Algo estava queimando. Plásticos, metais, metaloides, um cheiro de ozônio, inebriante como perfume, profano como a miasma da pele esfolada de um crocodilo, colocado sobre o altar de um deus falcão. Pesado na cabeça, um preenchimento para a peça que faltava no quebra-cabeça do século. Um HDD preenchido com solda de chumbo. A barriga de uma bolsa com 72 dentes.

Flynn fechou os olhos e pensou em Nosredna.

A sala estava inundada até os ombros com carne. Carne fresca, carne moída disposta em embalos quadrados de salsicha, aptos para estourar e fazendo exatamente isso. Príons nadavam de vértebra em vértebra, o fio pelo qual Flynn teria que navegar pelo resto de sua vida. Baixo o suficiente para ficar fora de vista. Alto o suficiente para errar o crocodilo que nadava no oceano encharcado de sangue, cavando a pele de javalis e arrastando-os para baixo da água.

Flynn fechou os olhos e pensou em Nosredna.

Um trovão; os gritos clicantes de um disco rígido morrendo. Plástico rangendo, metal gemendo, discos magnéticos como vidro em um tornado. De novo e de novo e de novo.

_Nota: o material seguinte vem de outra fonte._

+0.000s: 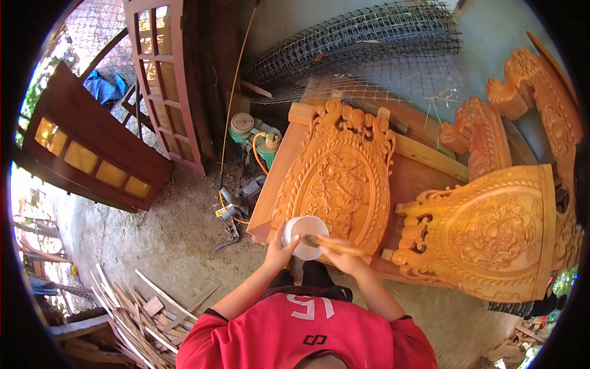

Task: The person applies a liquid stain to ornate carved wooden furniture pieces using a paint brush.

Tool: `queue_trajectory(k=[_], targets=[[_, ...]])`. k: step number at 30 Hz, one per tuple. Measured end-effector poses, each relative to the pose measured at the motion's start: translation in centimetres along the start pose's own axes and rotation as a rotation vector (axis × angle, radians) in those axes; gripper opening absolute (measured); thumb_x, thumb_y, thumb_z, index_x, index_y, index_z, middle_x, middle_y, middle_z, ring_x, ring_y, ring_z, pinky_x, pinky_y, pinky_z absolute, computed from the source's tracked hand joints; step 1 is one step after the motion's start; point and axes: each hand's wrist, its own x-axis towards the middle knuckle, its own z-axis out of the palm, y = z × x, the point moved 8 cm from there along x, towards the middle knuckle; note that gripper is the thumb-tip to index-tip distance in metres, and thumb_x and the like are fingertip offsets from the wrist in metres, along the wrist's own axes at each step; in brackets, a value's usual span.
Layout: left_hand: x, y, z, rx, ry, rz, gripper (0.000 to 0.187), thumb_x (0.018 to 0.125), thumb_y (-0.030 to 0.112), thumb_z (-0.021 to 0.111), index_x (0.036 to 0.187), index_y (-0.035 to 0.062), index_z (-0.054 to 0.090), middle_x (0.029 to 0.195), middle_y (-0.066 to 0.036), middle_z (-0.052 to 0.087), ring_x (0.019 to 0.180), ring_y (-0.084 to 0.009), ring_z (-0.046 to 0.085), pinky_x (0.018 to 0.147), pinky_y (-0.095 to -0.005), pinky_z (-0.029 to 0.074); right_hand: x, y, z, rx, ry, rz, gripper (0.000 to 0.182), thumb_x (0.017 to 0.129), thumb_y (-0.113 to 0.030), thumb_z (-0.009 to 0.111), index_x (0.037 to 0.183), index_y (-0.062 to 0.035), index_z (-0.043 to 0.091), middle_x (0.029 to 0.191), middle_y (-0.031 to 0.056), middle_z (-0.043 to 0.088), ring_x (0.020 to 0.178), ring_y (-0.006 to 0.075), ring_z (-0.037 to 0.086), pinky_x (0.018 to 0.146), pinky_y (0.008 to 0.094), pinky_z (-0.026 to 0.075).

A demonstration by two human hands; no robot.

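Note:
My left hand (pixel 279 251) is wrapped round the side of a white plastic cup (pixel 296 225), its thumb near the rim. In my right hand (pixel 345 261) is a paintbrush with a light wooden handle (pixel 345 248), and its dark bristles (pixel 311 240) are over the mouth of the cup. Just beyond the cup lies a carved wooden panel (pixel 338 184) with an oval relief and a scrolled top, glossy orange-brown. A second carved panel (pixel 498 237) of the same kind lies to the right, turned sideways.
Carved curved wooden pieces (pixel 482 132) stand at the far right. Rolled black mesh (pixel 362 37) lies along the wall. A green sprayer tank (pixel 265 142) is left of the panels. Door frames with panes (pixel 169 86) lean at the left, and wood strips (pixel 144 317) are heaped lower left.

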Motion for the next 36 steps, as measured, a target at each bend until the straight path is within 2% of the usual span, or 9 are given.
queue_trajectory(k=[6, 9, 12, 14, 18, 24, 29, 32, 36], targets=[[-1.2, -0.7, -0.9, -0.052, -0.085, -0.005, 0.056, 0.088, 0.023, 0.054, 0.133, -0.0007, 0.032, 0.125, -0.017, 0.045, 0.112, -0.0207, 0.046, 0.092, -0.0299, 0.038, -0.4, 0.5, 5.7, 0.262, -0.012, 0.037, 0.033, 0.086, -0.016, 0.056, 0.115, -0.0020, 0.055, 0.113, 0.0097, 0.059, 0.101, 0.0176, 0.057, 0.088, 0.0276, 0.043], [-0.9, -1.8, -2.0, -0.120, -0.016, -0.040, 0.055, 0.088, 0.024, 0.054, 0.132, -0.0010, 0.033, 0.123, -0.016, 0.047, 0.111, -0.0206, 0.047, 0.092, -0.0304, 0.038, -0.6, 0.1, 2.8, 0.092, 0.072, 0.095, 0.037, 0.088, -0.018, 0.054, 0.119, 0.0006, 0.051, 0.116, 0.0113, 0.057, 0.107, 0.0178, 0.053, 0.091, 0.0282, 0.041], [0.6, -4.6, -3.4, -0.055, 0.043, -0.013, 0.069, 0.078, 0.036, 0.065, 0.130, -0.0005, 0.037, 0.118, -0.023, 0.051, 0.108, -0.0279, 0.052, 0.089, -0.0348, 0.042, -1.4, 1.8, -1.5, 0.052, 0.318, 0.207, 0.040, 0.088, -0.030, 0.052, 0.118, -0.0019, 0.053, 0.115, 0.0160, 0.057, 0.105, 0.0218, 0.056, 0.088, 0.0299, 0.043], [1.0, -4.9, -4.4, -0.018, 0.058, -0.015, 0.069, 0.077, 0.036, 0.066, 0.129, -0.0003, 0.038, 0.117, -0.022, 0.051, 0.108, -0.0279, 0.052, 0.089, -0.0347, 0.042, -2.0, 4.3, -4.7, -0.211, 0.523, 0.217, 0.039, 0.089, -0.027, 0.051, 0.117, 0.0000, 0.052, 0.115, 0.0173, 0.057, 0.105, 0.0205, 0.055, 0.087, 0.0296, 0.043], [1.6, -5.1, -6.0, -0.014, 0.103, -0.015, 0.072, 0.074, 0.033, 0.069, 0.129, 0.0003, 0.037, 0.118, -0.022, 0.050, 0.108, -0.0277, 0.052, 0.088, -0.0355, 0.043, -3.1, 7.4, -7.9, -0.137, 0.765, 0.246, 0.035, 0.090, -0.020, 0.049, 0.117, 0.0018, 0.052, 0.114, 0.0167, 0.057, 0.107, 0.0244, 0.055, 0.090, 0.0312, 0.042], [2.3, -6.6, -7.8, 0.030, 0.158, -0.059, 0.067, 0.078, 0.019, 0.067, 0.130, -0.0034, 0.031, 0.119, -0.016, 0.048, 0.107, -0.0229, 0.051, 0.089, -0.0326, 0.042, -1.4, 9.7, 0.0, -0.379, 0.505, 0.136, 0.036, 0.091, -0.021, 0.045, 0.122, -0.0023, 0.048, 0.123, 0.0175, 0.050, 0.118, 0.0256, 0.046, 0.094, 0.0337, 0.040], [3.5, -8.4, -7.5, 0.013, 0.162, -0.058, 0.066, 0.078, 0.017, 0.067, 0.130, -0.0033, 0.031, 0.119, -0.015, 0.049, 0.107, -0.0218, 0.050, 0.089, -0.0324, 0.042, -0.3, 10.5, 7.4, 0.134, 0.196, 0.090, 0.036, 0.086, -0.014, 0.055, 0.121, -0.0102, 0.051, 0.117, 0.0136, 0.056, 0.108, 0.0244, 0.054, 0.089, 0.0319, 0.043], [4.1, -6.3, -6.5, -0.054, 0.122, -0.051, 0.065, 0.078, 0.017, 0.067, 0.129, -0.0032, 0.032, 0.121, -0.014, 0.047, 0.110, -0.0210, 0.047, 0.091, -0.0320, 0.039, 0.0, 10.8, 6.6, 0.361, 0.216, 0.134, 0.035, 0.087, -0.020, 0.054, 0.120, -0.0058, 0.051, 0.116, 0.0126, 0.057, 0.105, 0.0235, 0.056, 0.088, 0.0306, 0.043], [5.1, -5.7, -5.9, -0.106, 0.033, -0.090, 0.062, 0.079, 0.016, 0.066, 0.128, -0.0033, 0.034, 0.121, -0.013, 0.046, 0.111, -0.0204, 0.046, 0.092, -0.0310, 0.039, -4.6, 16.2, 1.9, 0.237, 0.478, 0.299, 0.040, 0.091, -0.029, 0.047, 0.115, 0.0018, 0.053, 0.110, 0.0111, 0.060, 0.100, 0.0183, 0.057, 0.087, 0.0303, 0.043]])
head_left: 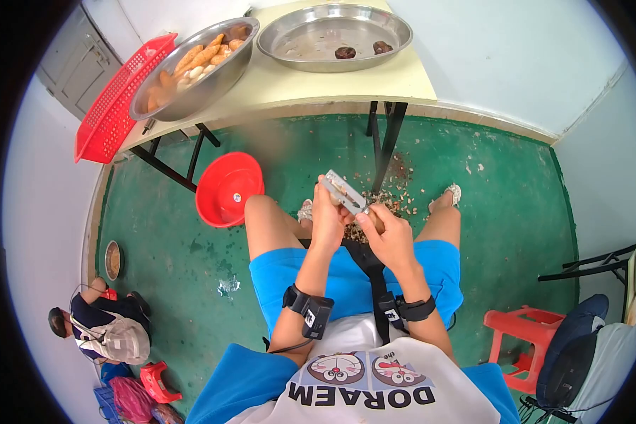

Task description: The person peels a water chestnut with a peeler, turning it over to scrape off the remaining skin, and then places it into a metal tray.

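Above my lap, my right hand (pixel 387 235) is closed round the handle of a metal peeler (pixel 345 192). My left hand (pixel 328 216) holds a small pale piece at the peeler's blade, largely hidden by the tool and my fingers. Peelings (pixel 396 205) lie scattered on the green floor beyond and below my hands. On the table (pixel 297 90), a steel bowl (pixel 237 74) holds orange and pale peeled roots. A round steel tray (pixel 307 49) beside it carries two dark pieces.
A red basket (pixel 109 116) leans by the bowl. A red basin (pixel 222 189) stands on the floor left of my knee. Another person (pixel 95 321) sits at the lower left. A red stool (pixel 523 325) and a dark backpack (pixel 572 350) are at the right.
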A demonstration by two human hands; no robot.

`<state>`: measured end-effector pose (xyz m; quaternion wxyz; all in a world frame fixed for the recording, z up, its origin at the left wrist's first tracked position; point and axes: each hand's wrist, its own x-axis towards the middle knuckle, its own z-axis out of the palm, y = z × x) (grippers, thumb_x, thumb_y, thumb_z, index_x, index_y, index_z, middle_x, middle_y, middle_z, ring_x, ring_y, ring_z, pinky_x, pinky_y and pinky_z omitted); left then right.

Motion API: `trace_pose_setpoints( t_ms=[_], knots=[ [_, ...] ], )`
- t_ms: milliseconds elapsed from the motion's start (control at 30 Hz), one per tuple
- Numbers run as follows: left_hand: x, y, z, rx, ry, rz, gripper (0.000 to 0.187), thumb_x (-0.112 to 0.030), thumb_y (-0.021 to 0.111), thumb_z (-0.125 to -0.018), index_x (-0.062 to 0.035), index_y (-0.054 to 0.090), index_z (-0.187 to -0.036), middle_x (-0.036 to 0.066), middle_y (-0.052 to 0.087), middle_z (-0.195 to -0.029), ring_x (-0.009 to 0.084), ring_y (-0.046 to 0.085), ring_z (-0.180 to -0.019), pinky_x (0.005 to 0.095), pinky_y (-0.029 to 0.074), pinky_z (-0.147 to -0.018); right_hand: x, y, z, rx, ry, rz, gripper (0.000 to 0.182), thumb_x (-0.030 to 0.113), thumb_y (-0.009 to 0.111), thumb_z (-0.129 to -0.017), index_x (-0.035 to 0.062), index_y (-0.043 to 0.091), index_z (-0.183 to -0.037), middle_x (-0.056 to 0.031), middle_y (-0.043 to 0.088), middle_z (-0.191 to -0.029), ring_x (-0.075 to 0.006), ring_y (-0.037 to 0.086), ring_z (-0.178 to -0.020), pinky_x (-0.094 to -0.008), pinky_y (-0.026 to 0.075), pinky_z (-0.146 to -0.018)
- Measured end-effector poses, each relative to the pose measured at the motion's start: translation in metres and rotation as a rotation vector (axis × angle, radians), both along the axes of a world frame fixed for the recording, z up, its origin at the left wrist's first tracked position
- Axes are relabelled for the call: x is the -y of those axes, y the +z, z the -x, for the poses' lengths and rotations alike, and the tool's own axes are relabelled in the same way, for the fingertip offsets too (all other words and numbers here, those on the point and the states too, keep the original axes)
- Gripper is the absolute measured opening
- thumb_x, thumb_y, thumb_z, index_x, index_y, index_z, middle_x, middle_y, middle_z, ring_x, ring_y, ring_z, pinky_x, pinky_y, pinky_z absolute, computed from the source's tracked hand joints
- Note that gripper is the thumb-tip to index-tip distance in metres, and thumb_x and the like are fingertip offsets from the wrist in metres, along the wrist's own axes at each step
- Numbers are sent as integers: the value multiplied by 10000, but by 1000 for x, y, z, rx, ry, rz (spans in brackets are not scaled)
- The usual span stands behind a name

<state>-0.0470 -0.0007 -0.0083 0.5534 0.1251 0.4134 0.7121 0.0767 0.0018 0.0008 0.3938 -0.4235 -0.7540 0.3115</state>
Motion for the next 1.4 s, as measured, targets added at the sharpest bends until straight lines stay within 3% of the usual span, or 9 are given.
trace_pose_setpoints(
  t_ms=[533,600,700,767,800,900,1033,1200,1400],
  knots=[
    [-2,-1,3,-166,300,-155,159,-195,390,-882,-115,347,-752,35,500,-619,34,346,-408,164,211,-302,10,6,15,-10,44,224,288,301,509,-853,21,504,-786,-168,524,-573,-359,536,-537,-399,402,-481],
    [-2,-3,5,-190,319,-165,153,-177,402,-880,-114,349,-752,36,502,-624,34,351,-411,164,212,-304,10,4,19,-101,9,199,331,276,503,-862,-16,469,-710,-134,437,-516,-176,418,-447,-318,351,-447],
    [1,-10,-4,-476,320,-239,136,-136,420,-878,-110,354,-763,28,488,-629,29,354,-427,163,218,-313,-3,-10,20,2,-144,196,328,278,494,-864,-21,507,-730,-126,459,-514,-155,447,-460,-322,358,-450],
    [4,-1,-17,-431,252,-280,122,-136,407,-882,-108,354,-776,24,461,-631,38,329,-424,173,221,-322,-16,-18,12,-58,-193,302,367,300,484,-869,-28,517,-707,-178,523,-567,-298,516,-504,-373,392,-488],
    [2,2,-14,-316,239,-227,115,-163,394,-888,-109,356,-793,25,455,-626,44,328,-426,179,221,-330,-20,-24,12,-123,-232,210,387,315,482,-870,-26,510,-690,-137,490,-527,-208,459,-468,-338,372,-479],
    [-1,1,-6,-164,212,-124,127,-216,367,-897,-110,360,-829,25,439,-613,55,329,-433,188,223,-345,-24,-33,-2,-156,-275,414,395,333,489,-865,-18,500,-684,-87,430,-503,-150,389,-461,-314,350,-470],
    [1,-2,-4,-123,160,-75,156,-261,348,-902,-110,369,-868,16,418,-598,55,342,-451,185,225,-361,-14,-20,2,-216,-176,294,360,323,532,-844,-4,502,-698,-41,376,-486,-112,335,-465,-289,315,-439],
    [0,-7,-3,-176,180,17,131,-255,351,-906,-127,370,-882,-5,443,-674,34,355,-478,172,227,-368,0,1,4,-7,-16,75,264,314,552,-817,50,552,-804,-166,559,-587,-344,571,-559,-383,432,-473],
    [2,2,-5,-202,221,28,133,-247,356,-904,-120,379,-870,-17,430,-632,21,340,-456,170,213,-359,1,1,6,44,-16,106,297,322,521,-839,37,529,-758,-160,539,-551,-346,554,-521,-391,418,-463]
  ],
)
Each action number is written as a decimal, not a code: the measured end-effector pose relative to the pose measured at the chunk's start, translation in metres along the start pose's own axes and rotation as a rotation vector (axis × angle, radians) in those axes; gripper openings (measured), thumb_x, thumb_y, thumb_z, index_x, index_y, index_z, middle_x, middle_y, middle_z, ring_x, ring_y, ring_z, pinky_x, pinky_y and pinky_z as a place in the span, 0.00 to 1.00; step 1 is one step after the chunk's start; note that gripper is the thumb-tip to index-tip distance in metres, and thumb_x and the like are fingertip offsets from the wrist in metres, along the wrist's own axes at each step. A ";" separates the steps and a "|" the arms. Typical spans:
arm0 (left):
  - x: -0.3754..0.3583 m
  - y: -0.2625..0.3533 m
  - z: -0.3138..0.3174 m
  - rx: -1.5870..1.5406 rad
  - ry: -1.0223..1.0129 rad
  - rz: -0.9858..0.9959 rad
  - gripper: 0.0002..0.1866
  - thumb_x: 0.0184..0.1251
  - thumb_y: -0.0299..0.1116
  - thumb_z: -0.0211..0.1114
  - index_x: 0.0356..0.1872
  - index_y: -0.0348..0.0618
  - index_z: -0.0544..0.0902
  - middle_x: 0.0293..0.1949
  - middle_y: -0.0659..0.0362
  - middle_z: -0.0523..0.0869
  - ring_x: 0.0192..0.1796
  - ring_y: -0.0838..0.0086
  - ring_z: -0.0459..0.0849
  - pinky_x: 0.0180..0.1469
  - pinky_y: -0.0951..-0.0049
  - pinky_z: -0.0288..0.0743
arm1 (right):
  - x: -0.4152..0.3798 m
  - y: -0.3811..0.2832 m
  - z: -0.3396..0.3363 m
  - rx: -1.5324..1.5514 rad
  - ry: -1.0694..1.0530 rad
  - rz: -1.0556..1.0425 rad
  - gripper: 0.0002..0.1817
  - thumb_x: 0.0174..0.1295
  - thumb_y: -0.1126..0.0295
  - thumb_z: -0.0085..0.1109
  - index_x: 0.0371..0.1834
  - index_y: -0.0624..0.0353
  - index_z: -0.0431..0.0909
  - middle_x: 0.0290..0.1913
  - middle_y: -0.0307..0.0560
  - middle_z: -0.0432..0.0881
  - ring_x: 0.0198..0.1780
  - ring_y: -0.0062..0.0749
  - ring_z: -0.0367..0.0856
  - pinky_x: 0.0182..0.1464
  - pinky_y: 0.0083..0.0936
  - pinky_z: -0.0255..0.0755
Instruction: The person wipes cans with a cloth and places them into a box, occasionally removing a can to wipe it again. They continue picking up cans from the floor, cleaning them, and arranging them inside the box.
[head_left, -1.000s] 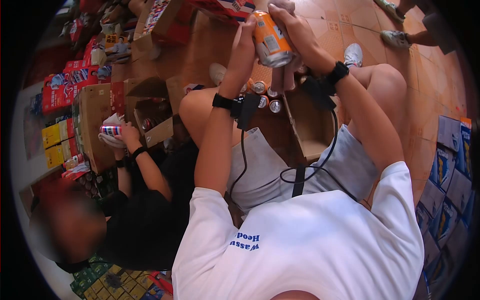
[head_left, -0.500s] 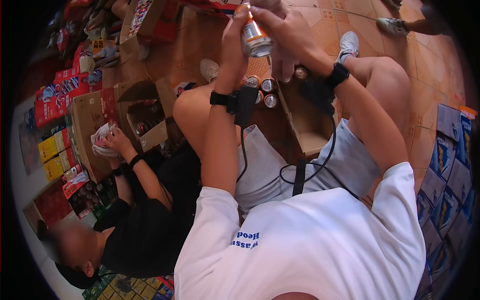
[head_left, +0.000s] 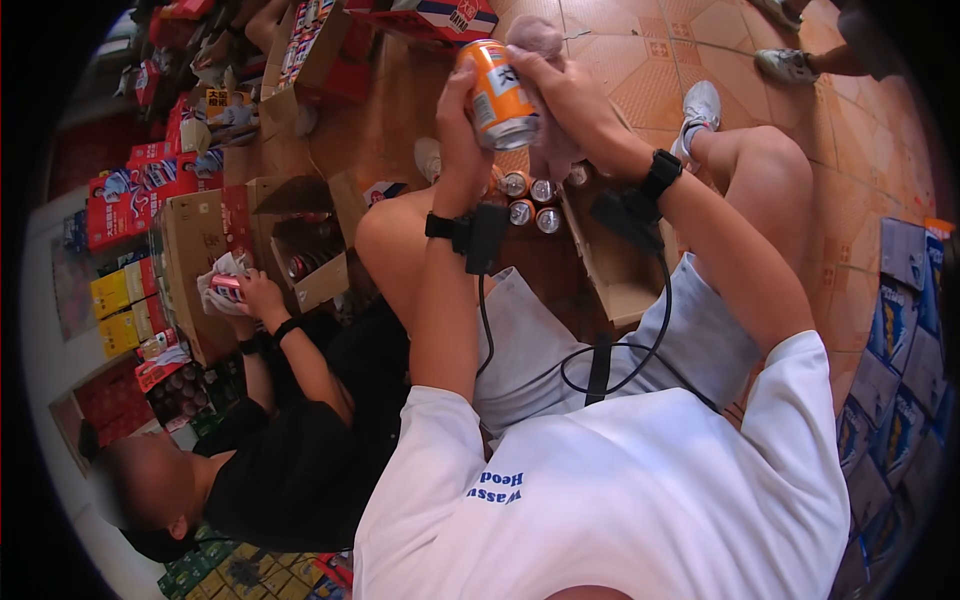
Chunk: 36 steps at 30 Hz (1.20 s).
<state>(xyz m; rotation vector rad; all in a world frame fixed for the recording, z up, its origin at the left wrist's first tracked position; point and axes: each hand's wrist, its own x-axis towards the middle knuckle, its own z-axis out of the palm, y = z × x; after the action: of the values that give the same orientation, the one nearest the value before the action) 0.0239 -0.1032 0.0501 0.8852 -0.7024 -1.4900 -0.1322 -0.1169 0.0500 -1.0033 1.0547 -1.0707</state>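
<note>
An orange can [head_left: 499, 92] with a silver end is held up at the top centre, tilted. My left hand [head_left: 462, 130] is wrapped round its left side. My right hand [head_left: 572, 98] grips a pinkish cloth [head_left: 552, 145] at the can's right side, the thumb near the can's upper edge. The cloth hangs down below that hand. Beneath my hands, several cans [head_left: 543, 191] stand with their ends up, beside an open cardboard box [head_left: 608, 265] between my legs.
At the left, a co-worker in black [head_left: 290, 440] holds a red can [head_left: 228, 288] in a white cloth, near open cartons [head_left: 200, 270]. Blue packs [head_left: 890, 330] are stacked at the right. Another person's shoe [head_left: 787, 66] is at the upper right.
The orange can has turned so more of its printed side shows, and the cloth hand has shifted off its top to the right. The co-worker's red can has come into view.
</note>
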 end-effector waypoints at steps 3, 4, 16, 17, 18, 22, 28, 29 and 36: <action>-0.001 0.014 -0.019 0.176 0.053 0.182 0.18 0.77 0.42 0.63 0.56 0.38 0.79 0.49 0.57 0.85 0.49 0.76 0.85 0.52 0.73 0.81 | -0.004 -0.010 -0.002 -0.198 -0.238 -0.118 0.32 0.68 0.41 0.62 0.47 0.66 0.86 0.40 0.53 0.89 0.41 0.35 0.87 0.46 0.32 0.79; -0.010 0.025 -0.009 0.132 0.111 0.179 0.19 0.77 0.41 0.65 0.57 0.36 0.78 0.51 0.56 0.83 0.51 0.77 0.83 0.53 0.74 0.79 | -0.003 -0.017 -0.005 -0.273 -0.268 -0.121 0.30 0.68 0.41 0.61 0.46 0.63 0.87 0.39 0.52 0.89 0.43 0.36 0.87 0.47 0.34 0.78; -0.048 -0.010 -0.053 1.547 -0.363 0.183 0.33 0.46 0.37 0.83 0.56 0.43 0.81 0.54 0.47 0.76 0.55 0.48 0.84 0.59 0.56 0.82 | -0.004 -0.075 -0.043 -0.395 -0.131 -0.228 0.19 0.71 0.56 0.62 0.52 0.61 0.82 0.35 0.41 0.83 0.36 0.24 0.77 0.42 0.28 0.75; -0.049 -0.020 -0.058 1.549 -0.363 0.183 0.33 0.46 0.37 0.83 0.56 0.43 0.81 0.54 0.47 0.76 0.55 0.48 0.84 0.59 0.56 0.82 | -0.005 -0.074 -0.042 -0.365 -0.122 -0.326 0.19 0.71 0.55 0.62 0.52 0.61 0.82 0.35 0.42 0.83 0.37 0.25 0.77 0.43 0.29 0.75; -0.051 -0.030 -0.060 1.573 -0.383 0.086 0.33 0.47 0.37 0.83 0.57 0.41 0.81 0.54 0.46 0.76 0.56 0.51 0.83 0.60 0.57 0.81 | -0.005 -0.074 -0.042 -0.334 -0.113 -0.425 0.20 0.71 0.55 0.62 0.52 0.61 0.82 0.35 0.42 0.83 0.37 0.25 0.77 0.43 0.29 0.75; -0.057 -0.068 -0.070 1.766 -0.469 -0.039 0.33 0.48 0.41 0.84 0.54 0.39 0.80 0.55 0.46 0.78 0.57 0.51 0.83 0.60 0.57 0.79 | -0.007 -0.077 -0.047 -0.388 -0.152 -0.375 0.21 0.70 0.54 0.62 0.53 0.61 0.82 0.37 0.42 0.84 0.37 0.26 0.77 0.44 0.30 0.76; -0.053 -0.104 -0.085 1.980 -0.536 -0.104 0.35 0.49 0.44 0.85 0.51 0.37 0.74 0.54 0.47 0.80 0.58 0.51 0.83 0.58 0.55 0.80 | -0.010 -0.081 -0.049 -0.424 -0.111 -0.375 0.23 0.69 0.54 0.63 0.57 0.61 0.82 0.41 0.46 0.87 0.41 0.29 0.81 0.49 0.32 0.77; -0.052 -0.107 -0.087 2.005 -0.546 -0.083 0.35 0.49 0.43 0.85 0.51 0.37 0.73 0.54 0.47 0.79 0.58 0.50 0.83 0.57 0.55 0.81 | -0.014 -0.083 -0.050 -0.399 -0.112 -0.388 0.24 0.69 0.53 0.63 0.58 0.62 0.82 0.41 0.47 0.87 0.42 0.30 0.81 0.50 0.32 0.77; -0.049 -0.133 -0.105 2.048 -0.580 0.009 0.31 0.47 0.34 0.82 0.49 0.38 0.72 0.50 0.47 0.78 0.57 0.50 0.83 0.54 0.55 0.84 | -0.011 -0.086 -0.054 -0.436 -0.130 -0.309 0.25 0.70 0.52 0.62 0.58 0.62 0.82 0.42 0.47 0.87 0.43 0.28 0.81 0.51 0.31 0.77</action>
<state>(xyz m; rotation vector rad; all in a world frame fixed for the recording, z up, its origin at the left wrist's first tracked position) 0.0427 -0.0328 -0.1106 1.7844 -2.7878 -0.4891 -0.2018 -0.1283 0.1236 -1.6062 1.0713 -1.0237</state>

Flynn fechou os olhos e pensou em Nosredna.

Silêncio.

O recitar de Monk cessou, assim como os sussurros ecoantes da RAISA. As mãos contra as de Flynn afrouxaram. Aleluia, o trabalho estava feito.


"Ele está bem?"

Harold Goldman balançou a mão na frente do rosto de Flynn. Nenhuma resposta. "… Acho que ele está dormindo."

"De pé? Impressionante." Priya Shah estalou a língua. "Mas… pessoas normalmente adormecem depois do ritual? Esta é a minha primeira… o que quer que vocês chamem isso."

"Não, não mesmo." Harold suspirou. "… a gente, bem, deixamos ele assim? Eu sinto que temos que fazer alguma coisa, alguma coisa ou outra."

Priya bocejou. "Talvez."

Os dois olharam para o técnico Flynn Watson. Flynn roncou de volta.